SMU students, faculty and staff gained a deeper awareness of the challenges faced by families and individuals experiencing homelessness during this year’s Cooper Peace and Justice Lecture, Prophets at the Margins: Faith, Housing and the Fight for Dignity.
The event, co-sponsored by the Simmons School of Education and Human Development and SMU’s Office of the Chaplain and Religious Life, featured four faith leaders from local congregations and nonprofit organizations serving people who are unhoused or at risk of losing housing.
Panelists included:
– Rev. Richie Butler, St. Luke Community United Methodist Church and Project Unity
– Bill Holston, Dallas Eviction Advocacy Center
– Heather Mustain, Wilshire Baptist Church
– Wayne Walker, OurCalling
Each speaker shared firsthand accounts of their work and reflected on how compassion, courage and faith inform their response to the growing crisis of homelessness.
Audience members learned that many people in North Texas struggle with basic needs and depend on food pantries and shelters for daily survival — and that it can take just one job loss, illness or deportation for a family to lose its home.
The Cooper Lecture emphasized that faith, justice and housing are deeply interconnected, and that moral courage begins close to home.

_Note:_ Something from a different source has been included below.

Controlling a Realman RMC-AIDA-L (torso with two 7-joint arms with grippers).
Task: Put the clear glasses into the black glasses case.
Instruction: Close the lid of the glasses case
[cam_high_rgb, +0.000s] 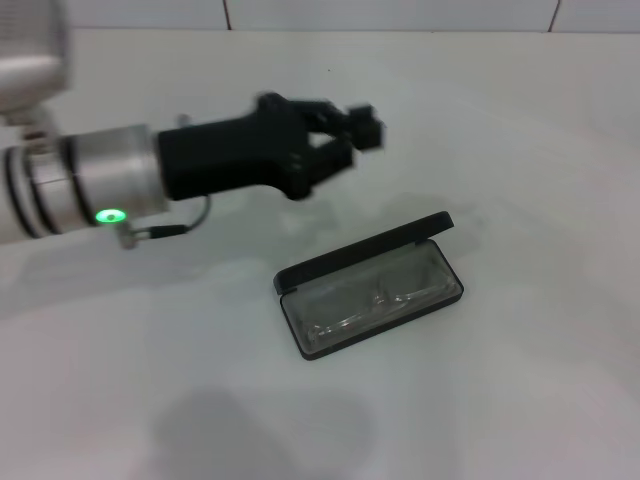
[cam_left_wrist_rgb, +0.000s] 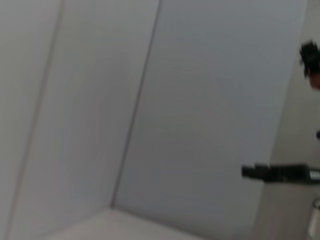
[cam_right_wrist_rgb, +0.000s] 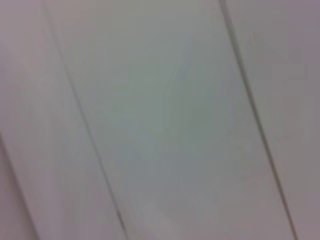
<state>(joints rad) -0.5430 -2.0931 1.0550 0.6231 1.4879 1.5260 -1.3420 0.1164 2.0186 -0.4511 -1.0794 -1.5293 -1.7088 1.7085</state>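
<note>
The black glasses case (cam_high_rgb: 358, 251) lies open on the white table, right of centre in the head view, its lid propped up along the far side. The clear glasses (cam_high_rgb: 372, 300) lie folded inside it on the grey lining. My left gripper (cam_high_rgb: 358, 135) hangs above the table behind and slightly left of the case, clear of it, with nothing in it. Its arm reaches in from the left. The right arm is out of view. Both wrist views show only pale wall panels, with neither the case nor the glasses.
The white table (cam_high_rgb: 520, 400) runs back to a tiled wall (cam_high_rgb: 400, 12). A dark blurred bar (cam_left_wrist_rgb: 277, 172) shows at the edge of the left wrist view.
</note>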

Through the stories of advocates, pastors and community leaders, listeners came to understand that housing is not merely an economic or political issue, but a sacred one — rooted in dignity and belonging.
The panel revealed that charity alone is not enough; true transformation requires prophetic leadership that challenges systems while offering compassion. Attendees heard that faith communities can serve as catalysts for justice and healing, and that being “prophetic” means showing mercy in action, building relationships, advocating for equitable policy, and affirming that every person deserves not just shelter, but home.

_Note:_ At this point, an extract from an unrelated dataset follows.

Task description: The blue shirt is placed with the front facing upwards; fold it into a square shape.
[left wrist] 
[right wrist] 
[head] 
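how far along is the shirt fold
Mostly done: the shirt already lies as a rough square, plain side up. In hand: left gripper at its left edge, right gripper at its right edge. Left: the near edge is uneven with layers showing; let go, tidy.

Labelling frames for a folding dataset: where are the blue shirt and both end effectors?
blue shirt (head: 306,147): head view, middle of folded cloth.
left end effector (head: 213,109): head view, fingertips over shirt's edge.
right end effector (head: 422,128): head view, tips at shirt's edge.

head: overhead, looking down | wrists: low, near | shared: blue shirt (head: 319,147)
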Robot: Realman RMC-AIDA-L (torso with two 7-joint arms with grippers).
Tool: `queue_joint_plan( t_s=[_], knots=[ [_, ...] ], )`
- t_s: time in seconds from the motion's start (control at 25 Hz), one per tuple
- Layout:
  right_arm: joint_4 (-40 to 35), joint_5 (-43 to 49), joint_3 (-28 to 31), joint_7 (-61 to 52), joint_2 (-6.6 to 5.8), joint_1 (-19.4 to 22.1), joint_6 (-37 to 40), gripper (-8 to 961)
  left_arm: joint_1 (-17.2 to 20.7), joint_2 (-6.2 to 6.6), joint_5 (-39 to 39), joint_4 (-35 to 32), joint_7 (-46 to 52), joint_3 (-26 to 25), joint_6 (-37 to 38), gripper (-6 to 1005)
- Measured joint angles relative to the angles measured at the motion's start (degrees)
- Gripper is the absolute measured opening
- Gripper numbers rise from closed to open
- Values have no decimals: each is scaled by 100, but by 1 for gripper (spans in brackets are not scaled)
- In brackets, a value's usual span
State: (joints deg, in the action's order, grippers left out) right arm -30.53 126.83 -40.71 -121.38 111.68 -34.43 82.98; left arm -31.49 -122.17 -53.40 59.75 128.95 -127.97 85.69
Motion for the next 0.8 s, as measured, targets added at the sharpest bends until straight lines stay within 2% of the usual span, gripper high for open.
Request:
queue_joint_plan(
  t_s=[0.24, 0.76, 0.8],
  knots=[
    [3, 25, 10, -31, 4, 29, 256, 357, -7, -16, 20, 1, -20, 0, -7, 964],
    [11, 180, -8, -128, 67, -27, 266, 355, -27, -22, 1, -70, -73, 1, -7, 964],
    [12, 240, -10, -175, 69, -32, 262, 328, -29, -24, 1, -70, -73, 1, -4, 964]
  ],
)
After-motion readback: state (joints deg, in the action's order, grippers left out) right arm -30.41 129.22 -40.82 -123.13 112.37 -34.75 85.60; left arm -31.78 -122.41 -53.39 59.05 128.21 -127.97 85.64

In addition to the panel discussion, attendees viewed a pop-up art exhibit featuring works by SMU professor Willie Baronet, creator of We Are All Homeless, an ongoing art and social project that transforms cardboard signs from people experiencing homelessness into powerful visual statements on dignity and belonging. The exhibit also included Humanizing the Homeless, a series of black-and-white portraits by photographer Leah den Bok.

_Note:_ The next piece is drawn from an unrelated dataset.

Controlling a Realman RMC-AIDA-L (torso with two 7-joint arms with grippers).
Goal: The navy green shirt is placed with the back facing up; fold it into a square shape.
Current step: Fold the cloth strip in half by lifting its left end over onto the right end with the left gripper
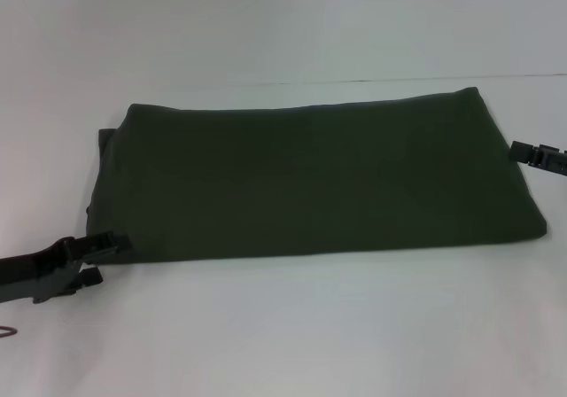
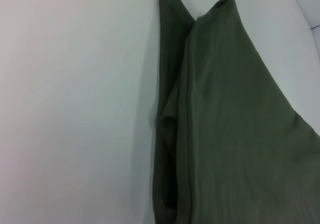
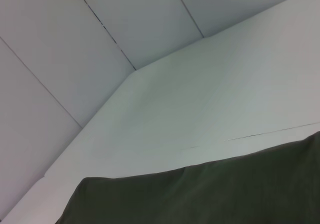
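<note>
Shirt (image 1: 319,180) folded, between left claw (image 1: 99,260) and right claw (image 1: 523,153)

Shirt (image 1: 310,180) folded into wide dark rectangle on white table (image 1: 283,326), left gripper (image 1: 99,257) at its near-left corner, fingers apart, right gripper (image 1: 518,151) touching its right edge

Plain lab-like setup: bare white table (image 1: 283,335) and white wall panels (image 3: 125,19).
</note>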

“It was a joy to collaborate with Simmons and Dr. Robinson-Doyle to reintroduce the Cooper Peace and Justice Lecture at SMU,” said the Rev. Lisa Garvin, SMU chaplain and minister to the university. “This year’s lecture highlighted the importance of charity and justice — caring for our neighbors and working for systems that support abundant life for all.”
Dr. Laura Robinson-Doyle coordinated and emceed the event. “The Cooper Lecture reminded us that the margins were never as distant as we imagined. They have always lived beside us, sometimes within us. Bringing this work into the light showed that being a prophet was never about standing on a mountain shouting truth; it was about standing in the everyday, loving well, noticing the unseen, and moving toward need with mercy. We were all called to be prophets, each of us capable of being the hands and feet of love in a world that often forgets how near our neighbors truly are.”
The lecture took place Oct. 23 in Frances Anne Moody Hall at SMU.